» **Prompt**:
Please return only the lines from the one holding "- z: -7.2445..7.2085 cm" through the one holding "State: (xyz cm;", exactly as they appear in the records below, both ends included.

(Records from a data collection)

⁂

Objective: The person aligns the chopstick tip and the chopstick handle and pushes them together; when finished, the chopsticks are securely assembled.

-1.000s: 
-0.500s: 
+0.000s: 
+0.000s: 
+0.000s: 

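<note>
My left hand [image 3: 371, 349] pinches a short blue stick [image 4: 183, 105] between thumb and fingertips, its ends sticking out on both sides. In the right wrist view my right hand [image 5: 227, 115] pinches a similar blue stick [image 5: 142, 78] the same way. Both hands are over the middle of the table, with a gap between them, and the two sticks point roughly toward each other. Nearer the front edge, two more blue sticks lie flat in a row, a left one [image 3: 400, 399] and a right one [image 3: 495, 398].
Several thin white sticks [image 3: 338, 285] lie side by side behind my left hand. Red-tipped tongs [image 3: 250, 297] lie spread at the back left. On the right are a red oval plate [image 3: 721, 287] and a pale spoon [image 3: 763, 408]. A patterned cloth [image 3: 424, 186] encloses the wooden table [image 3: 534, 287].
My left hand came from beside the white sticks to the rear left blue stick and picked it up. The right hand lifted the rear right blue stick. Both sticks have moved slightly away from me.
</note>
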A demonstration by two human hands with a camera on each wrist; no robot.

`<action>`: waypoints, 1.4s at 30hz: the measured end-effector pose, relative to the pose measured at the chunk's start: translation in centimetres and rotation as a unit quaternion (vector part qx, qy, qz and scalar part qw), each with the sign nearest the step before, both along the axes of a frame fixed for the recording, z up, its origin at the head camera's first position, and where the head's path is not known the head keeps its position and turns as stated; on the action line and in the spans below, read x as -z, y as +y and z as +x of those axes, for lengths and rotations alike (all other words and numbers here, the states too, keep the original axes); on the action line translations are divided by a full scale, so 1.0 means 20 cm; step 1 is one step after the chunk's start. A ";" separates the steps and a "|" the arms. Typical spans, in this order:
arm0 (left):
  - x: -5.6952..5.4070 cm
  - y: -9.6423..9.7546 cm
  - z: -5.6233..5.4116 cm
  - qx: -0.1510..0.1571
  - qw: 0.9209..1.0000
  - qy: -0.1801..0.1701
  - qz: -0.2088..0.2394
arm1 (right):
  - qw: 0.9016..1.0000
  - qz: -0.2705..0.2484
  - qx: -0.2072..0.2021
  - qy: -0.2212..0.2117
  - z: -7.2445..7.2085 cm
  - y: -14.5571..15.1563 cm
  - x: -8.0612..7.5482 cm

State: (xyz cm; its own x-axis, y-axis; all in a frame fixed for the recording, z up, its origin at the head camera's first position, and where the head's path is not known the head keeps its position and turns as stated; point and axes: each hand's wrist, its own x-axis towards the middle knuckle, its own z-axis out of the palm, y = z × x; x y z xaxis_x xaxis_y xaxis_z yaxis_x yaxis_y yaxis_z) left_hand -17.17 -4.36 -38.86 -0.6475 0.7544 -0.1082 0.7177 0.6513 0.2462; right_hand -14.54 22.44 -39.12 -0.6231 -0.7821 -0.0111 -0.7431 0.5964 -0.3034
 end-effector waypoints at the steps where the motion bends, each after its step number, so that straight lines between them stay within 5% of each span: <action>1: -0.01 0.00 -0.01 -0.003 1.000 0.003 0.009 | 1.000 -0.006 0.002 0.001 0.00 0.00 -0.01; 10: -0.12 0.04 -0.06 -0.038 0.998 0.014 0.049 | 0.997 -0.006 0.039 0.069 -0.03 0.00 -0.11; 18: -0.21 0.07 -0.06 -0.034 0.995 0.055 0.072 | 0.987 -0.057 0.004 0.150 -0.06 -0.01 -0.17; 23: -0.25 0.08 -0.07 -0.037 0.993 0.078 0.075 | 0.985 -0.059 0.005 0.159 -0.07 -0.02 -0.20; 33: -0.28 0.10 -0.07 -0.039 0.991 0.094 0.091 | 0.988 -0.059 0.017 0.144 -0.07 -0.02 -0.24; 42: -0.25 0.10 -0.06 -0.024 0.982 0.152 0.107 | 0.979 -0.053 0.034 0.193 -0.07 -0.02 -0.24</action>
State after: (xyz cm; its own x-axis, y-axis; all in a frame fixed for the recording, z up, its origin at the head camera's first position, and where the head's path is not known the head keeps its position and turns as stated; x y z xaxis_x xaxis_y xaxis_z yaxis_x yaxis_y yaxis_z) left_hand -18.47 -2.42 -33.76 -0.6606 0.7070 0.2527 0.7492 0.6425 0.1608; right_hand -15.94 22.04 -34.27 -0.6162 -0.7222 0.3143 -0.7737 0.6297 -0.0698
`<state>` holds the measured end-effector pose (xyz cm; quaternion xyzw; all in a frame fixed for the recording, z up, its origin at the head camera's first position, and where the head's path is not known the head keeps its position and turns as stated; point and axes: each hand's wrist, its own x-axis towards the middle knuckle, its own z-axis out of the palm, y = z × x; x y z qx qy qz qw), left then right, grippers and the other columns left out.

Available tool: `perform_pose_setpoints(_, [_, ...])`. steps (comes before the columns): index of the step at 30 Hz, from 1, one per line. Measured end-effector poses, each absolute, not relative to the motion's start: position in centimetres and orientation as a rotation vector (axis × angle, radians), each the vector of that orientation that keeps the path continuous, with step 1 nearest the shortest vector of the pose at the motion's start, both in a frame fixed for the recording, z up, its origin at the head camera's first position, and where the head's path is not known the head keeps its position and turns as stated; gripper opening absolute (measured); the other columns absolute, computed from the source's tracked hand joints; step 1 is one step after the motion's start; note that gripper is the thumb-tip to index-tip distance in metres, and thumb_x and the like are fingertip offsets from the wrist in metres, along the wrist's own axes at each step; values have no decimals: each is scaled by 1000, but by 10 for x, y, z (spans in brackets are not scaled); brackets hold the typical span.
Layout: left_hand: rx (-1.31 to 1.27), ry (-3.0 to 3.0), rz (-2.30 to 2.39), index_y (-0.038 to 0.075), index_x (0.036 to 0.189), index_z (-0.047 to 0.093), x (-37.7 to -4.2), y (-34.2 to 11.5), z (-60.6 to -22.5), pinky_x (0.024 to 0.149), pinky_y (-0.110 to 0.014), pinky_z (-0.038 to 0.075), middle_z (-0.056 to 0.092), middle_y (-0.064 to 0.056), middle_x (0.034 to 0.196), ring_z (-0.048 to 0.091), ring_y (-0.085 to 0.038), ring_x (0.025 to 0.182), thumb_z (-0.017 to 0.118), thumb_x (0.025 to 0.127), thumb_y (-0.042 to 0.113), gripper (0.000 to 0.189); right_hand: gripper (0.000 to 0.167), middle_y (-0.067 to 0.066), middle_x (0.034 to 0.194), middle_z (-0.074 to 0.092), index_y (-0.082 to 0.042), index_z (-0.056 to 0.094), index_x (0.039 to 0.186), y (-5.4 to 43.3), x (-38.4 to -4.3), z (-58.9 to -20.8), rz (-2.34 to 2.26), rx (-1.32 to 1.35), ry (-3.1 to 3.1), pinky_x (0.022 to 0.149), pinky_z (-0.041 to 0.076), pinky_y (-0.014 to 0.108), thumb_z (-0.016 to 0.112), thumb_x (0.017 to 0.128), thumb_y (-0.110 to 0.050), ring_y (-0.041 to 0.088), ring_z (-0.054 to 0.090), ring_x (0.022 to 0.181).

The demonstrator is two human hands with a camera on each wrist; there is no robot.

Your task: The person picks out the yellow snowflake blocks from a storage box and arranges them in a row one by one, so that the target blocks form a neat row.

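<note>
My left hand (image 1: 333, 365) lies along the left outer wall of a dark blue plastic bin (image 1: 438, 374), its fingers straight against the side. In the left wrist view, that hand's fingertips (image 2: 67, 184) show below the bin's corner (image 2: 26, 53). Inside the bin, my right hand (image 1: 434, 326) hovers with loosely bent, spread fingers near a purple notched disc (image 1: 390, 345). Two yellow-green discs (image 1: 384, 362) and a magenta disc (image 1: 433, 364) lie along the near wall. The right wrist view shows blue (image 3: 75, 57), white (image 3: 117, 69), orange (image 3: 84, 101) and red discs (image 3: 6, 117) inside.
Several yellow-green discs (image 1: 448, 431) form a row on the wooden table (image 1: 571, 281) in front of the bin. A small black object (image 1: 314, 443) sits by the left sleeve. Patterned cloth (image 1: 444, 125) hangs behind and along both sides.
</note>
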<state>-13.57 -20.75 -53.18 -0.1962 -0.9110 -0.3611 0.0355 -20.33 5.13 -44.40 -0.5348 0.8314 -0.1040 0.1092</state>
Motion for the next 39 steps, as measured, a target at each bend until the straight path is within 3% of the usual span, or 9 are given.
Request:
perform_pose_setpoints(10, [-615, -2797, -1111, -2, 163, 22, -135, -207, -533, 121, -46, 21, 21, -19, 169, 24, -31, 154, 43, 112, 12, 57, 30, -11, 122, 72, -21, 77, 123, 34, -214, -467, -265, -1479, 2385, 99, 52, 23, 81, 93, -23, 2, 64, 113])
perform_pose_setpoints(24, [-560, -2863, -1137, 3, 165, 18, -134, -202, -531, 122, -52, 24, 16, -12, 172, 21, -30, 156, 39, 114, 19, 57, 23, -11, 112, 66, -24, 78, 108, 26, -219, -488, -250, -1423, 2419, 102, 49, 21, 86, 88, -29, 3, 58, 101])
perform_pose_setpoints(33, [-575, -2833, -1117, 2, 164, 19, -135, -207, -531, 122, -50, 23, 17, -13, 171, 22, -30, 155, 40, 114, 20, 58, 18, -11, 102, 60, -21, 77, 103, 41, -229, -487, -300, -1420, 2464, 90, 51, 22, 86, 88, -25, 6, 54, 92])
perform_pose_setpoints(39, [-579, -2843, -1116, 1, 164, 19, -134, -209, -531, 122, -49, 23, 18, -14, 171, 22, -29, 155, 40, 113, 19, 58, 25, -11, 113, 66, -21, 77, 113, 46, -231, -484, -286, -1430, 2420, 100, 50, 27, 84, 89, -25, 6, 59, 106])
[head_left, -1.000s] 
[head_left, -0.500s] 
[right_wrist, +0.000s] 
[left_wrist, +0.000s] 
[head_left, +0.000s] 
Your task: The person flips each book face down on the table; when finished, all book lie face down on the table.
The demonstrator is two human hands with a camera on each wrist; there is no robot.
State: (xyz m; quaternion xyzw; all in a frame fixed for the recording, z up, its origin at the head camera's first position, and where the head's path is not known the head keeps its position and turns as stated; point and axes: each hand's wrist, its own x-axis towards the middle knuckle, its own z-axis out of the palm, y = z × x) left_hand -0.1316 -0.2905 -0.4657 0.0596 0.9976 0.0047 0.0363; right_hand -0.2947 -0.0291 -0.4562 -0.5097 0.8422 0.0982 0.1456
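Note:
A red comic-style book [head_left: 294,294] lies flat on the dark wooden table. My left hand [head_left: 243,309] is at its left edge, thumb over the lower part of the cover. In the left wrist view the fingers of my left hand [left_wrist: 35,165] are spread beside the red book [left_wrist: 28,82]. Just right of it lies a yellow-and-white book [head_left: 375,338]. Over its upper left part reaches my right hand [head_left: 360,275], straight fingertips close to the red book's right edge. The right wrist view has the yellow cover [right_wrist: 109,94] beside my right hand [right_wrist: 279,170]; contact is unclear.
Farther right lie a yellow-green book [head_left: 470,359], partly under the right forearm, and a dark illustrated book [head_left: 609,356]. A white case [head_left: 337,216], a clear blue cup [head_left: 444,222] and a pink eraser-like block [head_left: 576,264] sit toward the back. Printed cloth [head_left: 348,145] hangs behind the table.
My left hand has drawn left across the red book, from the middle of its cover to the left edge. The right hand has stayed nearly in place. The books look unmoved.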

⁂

» **Response below**:
  - z: -7.2445..7.2085 cm
  - y: -14.5571..15.1563 cm
  - x: -8.0612..7.5482 cm

State: (xyz cm; its own x-axis, y-axis; all in a frame fixed for the recording, z up, its origin at the head camera's first position, and where the head's path is not known the head keeps its position and turns as stated; point and axes: each hand's wrist, its own x-axis towards the middle knuckle, its own z-axis out of the palm, y = z × x; x y z xaxis_x xaxis_y xaxis_z yaxis_x yaxis_y yaxis_z) left_hand -17.17 -4.36 -38.86 -0.6475 0.7544 -0.1082 0.7177 0.6513 0.2462; right_hand -14.54 22.44 -39.12 -0.6231 -0.7821 -0.0111 -0.7431 0.5964 -0.3034

The answer requires no additions.